**ABOUT THIS TASK:**
Lines that include "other" make up the answer; copy all of them from the data below.

(Data items)

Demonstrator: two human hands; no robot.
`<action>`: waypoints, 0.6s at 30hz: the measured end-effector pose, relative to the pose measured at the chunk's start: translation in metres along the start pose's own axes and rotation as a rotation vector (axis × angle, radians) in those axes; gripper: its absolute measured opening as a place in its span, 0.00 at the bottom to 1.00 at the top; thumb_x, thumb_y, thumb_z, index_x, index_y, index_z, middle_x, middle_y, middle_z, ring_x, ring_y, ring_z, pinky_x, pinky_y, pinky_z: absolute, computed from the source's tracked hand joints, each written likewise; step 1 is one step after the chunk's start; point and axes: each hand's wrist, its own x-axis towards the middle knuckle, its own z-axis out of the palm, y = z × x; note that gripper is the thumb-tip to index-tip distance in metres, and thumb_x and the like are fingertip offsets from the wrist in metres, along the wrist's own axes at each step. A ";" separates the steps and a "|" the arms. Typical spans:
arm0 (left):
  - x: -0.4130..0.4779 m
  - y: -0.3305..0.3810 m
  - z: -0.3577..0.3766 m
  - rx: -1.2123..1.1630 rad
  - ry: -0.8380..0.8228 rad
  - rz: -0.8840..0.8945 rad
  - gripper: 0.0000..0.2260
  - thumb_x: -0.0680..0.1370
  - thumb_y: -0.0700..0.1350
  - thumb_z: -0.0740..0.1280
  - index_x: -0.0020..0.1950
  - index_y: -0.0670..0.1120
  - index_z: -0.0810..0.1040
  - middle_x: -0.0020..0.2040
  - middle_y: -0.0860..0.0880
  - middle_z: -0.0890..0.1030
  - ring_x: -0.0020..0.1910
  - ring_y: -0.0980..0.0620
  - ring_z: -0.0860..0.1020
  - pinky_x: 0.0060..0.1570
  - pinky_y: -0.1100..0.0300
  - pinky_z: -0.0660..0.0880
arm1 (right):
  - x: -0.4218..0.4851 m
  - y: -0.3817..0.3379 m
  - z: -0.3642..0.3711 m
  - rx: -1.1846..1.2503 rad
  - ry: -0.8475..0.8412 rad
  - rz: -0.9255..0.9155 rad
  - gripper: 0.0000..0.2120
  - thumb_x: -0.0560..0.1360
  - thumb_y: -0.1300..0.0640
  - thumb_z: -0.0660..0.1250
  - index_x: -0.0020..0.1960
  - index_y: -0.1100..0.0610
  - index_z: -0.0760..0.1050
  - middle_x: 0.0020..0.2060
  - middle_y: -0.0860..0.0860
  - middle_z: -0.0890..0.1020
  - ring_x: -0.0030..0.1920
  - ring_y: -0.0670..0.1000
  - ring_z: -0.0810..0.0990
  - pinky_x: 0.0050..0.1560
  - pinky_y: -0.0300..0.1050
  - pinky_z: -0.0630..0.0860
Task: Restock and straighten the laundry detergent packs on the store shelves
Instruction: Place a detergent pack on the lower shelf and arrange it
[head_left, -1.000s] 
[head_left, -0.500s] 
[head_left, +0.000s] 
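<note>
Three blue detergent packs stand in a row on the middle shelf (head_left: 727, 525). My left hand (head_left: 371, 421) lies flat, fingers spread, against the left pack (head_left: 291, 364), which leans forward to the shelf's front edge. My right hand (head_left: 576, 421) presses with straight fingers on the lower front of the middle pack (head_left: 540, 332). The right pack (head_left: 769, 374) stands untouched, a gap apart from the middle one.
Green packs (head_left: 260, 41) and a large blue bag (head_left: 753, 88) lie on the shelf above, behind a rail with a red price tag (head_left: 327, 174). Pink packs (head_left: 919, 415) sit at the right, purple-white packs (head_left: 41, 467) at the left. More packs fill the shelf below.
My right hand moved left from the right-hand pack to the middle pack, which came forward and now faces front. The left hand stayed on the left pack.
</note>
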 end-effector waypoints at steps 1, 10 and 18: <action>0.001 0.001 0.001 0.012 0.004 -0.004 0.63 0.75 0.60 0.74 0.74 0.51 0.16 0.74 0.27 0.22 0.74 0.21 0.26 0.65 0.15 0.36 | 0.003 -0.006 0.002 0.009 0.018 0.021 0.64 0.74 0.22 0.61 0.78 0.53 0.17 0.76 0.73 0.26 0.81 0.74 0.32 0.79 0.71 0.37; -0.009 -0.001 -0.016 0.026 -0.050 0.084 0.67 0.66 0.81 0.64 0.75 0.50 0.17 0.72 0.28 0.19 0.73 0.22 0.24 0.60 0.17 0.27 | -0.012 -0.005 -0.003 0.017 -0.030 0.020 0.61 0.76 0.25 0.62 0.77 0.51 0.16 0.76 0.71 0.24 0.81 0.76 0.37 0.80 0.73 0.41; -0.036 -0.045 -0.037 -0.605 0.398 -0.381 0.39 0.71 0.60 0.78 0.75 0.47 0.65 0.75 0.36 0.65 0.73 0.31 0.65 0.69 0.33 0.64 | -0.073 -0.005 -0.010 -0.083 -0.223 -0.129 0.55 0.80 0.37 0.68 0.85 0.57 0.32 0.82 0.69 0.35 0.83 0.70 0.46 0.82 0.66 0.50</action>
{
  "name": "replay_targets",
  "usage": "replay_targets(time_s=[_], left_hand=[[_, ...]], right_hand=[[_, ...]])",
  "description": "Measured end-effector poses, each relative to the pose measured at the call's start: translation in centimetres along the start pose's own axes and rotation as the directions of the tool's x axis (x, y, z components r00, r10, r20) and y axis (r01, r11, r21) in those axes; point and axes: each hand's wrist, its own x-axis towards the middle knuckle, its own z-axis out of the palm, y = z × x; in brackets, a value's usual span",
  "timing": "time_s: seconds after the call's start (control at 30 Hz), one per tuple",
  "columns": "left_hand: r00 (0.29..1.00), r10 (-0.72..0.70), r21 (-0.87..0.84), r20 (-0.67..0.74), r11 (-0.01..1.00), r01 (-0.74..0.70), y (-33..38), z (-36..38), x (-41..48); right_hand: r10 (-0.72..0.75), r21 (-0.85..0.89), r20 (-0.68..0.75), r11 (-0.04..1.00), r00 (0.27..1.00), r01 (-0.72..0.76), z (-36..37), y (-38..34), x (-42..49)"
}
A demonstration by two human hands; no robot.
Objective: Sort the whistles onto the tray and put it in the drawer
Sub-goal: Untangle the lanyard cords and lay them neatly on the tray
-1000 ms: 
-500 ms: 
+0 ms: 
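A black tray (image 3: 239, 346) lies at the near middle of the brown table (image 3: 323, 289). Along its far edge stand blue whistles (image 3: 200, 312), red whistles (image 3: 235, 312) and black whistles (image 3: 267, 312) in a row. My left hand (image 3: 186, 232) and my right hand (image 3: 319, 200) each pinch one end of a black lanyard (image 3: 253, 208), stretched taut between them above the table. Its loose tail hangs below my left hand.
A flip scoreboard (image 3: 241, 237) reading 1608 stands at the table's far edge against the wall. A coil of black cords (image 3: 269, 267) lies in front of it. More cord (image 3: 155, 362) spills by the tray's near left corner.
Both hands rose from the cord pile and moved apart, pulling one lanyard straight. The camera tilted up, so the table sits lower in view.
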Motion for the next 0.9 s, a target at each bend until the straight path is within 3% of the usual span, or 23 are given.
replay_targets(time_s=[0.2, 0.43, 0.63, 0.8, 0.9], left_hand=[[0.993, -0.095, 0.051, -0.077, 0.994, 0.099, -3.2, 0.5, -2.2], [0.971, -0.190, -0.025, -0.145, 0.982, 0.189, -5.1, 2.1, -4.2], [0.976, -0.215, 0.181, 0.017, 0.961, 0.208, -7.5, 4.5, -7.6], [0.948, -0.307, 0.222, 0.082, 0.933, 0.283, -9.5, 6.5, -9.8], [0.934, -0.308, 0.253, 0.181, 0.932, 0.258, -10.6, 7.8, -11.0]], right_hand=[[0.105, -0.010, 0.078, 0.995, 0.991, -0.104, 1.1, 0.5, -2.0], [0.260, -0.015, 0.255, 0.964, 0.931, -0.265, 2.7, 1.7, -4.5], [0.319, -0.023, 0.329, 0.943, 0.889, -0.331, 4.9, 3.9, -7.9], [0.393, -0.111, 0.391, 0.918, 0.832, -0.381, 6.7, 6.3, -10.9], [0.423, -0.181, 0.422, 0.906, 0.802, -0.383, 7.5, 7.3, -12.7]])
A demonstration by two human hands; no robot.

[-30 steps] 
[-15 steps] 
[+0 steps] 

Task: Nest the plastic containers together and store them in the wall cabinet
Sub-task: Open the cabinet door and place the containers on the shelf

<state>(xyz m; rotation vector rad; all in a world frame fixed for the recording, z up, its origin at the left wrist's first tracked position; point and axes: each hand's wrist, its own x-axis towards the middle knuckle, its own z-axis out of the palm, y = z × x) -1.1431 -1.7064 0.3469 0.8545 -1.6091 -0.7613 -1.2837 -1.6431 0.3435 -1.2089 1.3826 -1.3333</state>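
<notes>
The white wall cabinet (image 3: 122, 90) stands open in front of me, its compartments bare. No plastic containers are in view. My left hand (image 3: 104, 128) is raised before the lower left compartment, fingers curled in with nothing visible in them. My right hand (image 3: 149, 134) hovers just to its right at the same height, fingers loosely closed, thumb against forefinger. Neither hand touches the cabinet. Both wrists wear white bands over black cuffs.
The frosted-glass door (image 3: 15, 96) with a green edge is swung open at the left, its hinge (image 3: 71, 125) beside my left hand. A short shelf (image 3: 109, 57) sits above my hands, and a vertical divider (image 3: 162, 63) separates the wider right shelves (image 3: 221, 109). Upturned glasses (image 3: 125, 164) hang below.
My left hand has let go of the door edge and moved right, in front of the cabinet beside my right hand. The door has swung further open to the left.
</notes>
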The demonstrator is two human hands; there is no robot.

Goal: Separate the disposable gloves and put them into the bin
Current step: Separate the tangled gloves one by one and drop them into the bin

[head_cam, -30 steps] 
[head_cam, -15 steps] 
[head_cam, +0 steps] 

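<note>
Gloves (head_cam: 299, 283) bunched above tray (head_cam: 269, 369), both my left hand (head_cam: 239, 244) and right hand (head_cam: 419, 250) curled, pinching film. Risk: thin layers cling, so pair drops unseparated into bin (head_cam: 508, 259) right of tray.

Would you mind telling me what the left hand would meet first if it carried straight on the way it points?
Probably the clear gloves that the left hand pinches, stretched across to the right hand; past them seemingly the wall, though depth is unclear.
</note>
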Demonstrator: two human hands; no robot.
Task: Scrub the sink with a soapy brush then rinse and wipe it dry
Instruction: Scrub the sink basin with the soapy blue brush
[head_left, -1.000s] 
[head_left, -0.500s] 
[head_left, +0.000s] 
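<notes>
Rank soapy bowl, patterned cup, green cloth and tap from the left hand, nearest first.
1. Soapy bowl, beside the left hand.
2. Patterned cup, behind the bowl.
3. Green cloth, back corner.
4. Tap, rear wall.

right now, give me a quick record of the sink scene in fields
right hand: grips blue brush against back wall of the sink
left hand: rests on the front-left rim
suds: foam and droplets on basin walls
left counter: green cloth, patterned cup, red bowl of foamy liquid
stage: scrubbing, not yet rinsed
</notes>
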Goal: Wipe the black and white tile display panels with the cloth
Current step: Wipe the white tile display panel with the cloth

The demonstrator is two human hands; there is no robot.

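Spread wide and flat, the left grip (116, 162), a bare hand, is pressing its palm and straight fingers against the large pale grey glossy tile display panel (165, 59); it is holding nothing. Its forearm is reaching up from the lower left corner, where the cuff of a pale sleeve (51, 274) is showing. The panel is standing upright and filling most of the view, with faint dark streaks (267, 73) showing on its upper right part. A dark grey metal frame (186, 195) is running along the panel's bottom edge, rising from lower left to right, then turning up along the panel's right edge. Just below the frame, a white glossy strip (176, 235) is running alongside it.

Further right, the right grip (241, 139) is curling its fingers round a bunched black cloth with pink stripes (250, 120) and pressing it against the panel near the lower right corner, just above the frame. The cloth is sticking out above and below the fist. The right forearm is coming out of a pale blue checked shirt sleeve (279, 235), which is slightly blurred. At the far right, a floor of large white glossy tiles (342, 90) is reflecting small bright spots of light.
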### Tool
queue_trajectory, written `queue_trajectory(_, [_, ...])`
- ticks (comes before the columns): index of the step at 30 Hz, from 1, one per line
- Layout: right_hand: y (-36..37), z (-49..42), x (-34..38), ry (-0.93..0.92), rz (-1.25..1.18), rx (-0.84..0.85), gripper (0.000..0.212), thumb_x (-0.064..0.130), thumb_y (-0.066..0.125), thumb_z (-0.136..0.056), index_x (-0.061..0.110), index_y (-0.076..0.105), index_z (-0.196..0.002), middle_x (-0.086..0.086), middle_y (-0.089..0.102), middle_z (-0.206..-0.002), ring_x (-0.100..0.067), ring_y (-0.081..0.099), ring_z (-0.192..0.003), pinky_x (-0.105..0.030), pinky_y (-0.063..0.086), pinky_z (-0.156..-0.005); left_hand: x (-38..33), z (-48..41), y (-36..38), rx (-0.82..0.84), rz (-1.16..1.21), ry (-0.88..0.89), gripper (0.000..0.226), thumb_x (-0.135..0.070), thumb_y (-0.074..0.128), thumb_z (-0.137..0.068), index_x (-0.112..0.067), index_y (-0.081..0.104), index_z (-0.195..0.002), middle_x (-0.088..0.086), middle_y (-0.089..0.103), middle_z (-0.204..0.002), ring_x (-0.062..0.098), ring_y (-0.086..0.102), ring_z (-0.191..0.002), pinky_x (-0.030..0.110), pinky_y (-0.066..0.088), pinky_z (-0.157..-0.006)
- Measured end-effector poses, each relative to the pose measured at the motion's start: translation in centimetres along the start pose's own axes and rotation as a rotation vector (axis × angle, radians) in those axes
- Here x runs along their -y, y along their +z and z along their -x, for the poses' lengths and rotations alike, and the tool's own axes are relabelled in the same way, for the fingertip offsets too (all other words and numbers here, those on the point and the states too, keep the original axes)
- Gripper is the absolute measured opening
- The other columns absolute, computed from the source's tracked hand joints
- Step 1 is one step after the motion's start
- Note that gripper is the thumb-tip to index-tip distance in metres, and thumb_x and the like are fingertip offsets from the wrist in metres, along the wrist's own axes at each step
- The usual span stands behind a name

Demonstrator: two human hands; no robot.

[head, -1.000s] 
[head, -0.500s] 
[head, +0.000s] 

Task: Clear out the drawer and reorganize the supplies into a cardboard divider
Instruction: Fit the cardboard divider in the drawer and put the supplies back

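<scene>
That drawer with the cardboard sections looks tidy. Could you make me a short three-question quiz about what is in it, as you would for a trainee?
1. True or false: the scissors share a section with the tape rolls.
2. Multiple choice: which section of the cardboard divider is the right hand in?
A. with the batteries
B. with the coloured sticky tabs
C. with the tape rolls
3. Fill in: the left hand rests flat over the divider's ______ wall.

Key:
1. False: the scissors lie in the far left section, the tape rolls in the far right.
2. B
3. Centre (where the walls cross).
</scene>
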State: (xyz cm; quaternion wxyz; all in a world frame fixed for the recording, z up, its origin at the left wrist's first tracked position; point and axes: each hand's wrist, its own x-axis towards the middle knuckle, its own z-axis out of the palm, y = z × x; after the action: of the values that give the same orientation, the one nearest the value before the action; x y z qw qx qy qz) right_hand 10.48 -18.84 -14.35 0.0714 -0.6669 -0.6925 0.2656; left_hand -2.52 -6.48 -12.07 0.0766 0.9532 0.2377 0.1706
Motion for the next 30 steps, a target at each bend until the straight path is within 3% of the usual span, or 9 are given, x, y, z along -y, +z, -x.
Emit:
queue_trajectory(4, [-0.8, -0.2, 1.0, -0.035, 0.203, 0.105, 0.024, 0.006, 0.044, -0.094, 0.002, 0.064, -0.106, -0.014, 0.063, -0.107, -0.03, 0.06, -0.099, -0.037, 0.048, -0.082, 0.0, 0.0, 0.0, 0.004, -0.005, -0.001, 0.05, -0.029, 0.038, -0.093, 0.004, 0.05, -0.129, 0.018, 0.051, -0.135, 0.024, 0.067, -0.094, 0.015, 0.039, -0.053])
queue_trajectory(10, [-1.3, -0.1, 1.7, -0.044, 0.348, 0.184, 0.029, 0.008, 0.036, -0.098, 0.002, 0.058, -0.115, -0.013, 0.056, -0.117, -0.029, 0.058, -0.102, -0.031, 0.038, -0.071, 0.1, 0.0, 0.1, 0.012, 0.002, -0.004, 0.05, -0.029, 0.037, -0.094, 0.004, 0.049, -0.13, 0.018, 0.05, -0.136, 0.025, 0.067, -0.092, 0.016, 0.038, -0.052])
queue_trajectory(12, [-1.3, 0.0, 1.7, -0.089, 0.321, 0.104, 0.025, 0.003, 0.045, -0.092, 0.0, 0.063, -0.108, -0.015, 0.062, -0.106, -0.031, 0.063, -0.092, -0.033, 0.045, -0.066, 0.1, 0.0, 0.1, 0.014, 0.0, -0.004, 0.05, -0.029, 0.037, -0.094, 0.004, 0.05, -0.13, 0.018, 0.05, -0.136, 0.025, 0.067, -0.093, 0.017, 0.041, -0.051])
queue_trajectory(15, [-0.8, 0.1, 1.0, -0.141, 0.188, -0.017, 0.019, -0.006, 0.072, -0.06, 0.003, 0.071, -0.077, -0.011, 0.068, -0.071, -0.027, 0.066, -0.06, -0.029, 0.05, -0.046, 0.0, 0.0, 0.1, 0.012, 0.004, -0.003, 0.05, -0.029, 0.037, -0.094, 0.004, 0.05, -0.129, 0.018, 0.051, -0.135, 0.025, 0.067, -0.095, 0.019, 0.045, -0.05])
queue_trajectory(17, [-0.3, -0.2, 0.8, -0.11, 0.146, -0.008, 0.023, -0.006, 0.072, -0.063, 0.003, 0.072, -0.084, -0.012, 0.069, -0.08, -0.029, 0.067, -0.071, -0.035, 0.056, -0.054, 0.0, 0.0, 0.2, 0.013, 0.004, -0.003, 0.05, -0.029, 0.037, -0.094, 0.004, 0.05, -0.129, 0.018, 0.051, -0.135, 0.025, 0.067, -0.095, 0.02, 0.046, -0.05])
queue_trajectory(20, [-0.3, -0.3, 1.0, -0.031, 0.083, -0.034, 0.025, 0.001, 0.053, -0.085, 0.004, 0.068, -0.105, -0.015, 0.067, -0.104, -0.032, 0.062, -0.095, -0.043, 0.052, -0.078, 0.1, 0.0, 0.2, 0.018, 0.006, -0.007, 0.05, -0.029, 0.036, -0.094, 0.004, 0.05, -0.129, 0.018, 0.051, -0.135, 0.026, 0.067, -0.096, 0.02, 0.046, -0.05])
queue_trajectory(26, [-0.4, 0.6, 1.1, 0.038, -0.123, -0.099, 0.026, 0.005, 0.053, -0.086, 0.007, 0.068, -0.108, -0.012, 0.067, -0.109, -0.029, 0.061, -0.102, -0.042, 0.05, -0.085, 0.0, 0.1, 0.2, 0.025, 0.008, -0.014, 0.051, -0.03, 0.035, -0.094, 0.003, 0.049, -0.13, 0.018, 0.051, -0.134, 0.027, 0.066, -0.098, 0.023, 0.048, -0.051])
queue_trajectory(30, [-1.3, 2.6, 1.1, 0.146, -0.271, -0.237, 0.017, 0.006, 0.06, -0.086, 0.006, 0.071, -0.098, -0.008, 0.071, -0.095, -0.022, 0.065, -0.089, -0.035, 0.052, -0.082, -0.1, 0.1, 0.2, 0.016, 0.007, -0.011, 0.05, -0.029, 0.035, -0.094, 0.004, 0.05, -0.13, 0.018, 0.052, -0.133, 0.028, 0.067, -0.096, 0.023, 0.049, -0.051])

**THE COMPLETED TASK:**
- Here x runs along their -y, y along their +z and z along their -x, for the poses' lengths and rotations alike, and the tool's own axes are relabelled in the same way, for the fingertip offsets too (all other words and numbers here, those on the point and the states too, keep the original axes)
- The other columns absolute, computed from the source's tracked hand joints

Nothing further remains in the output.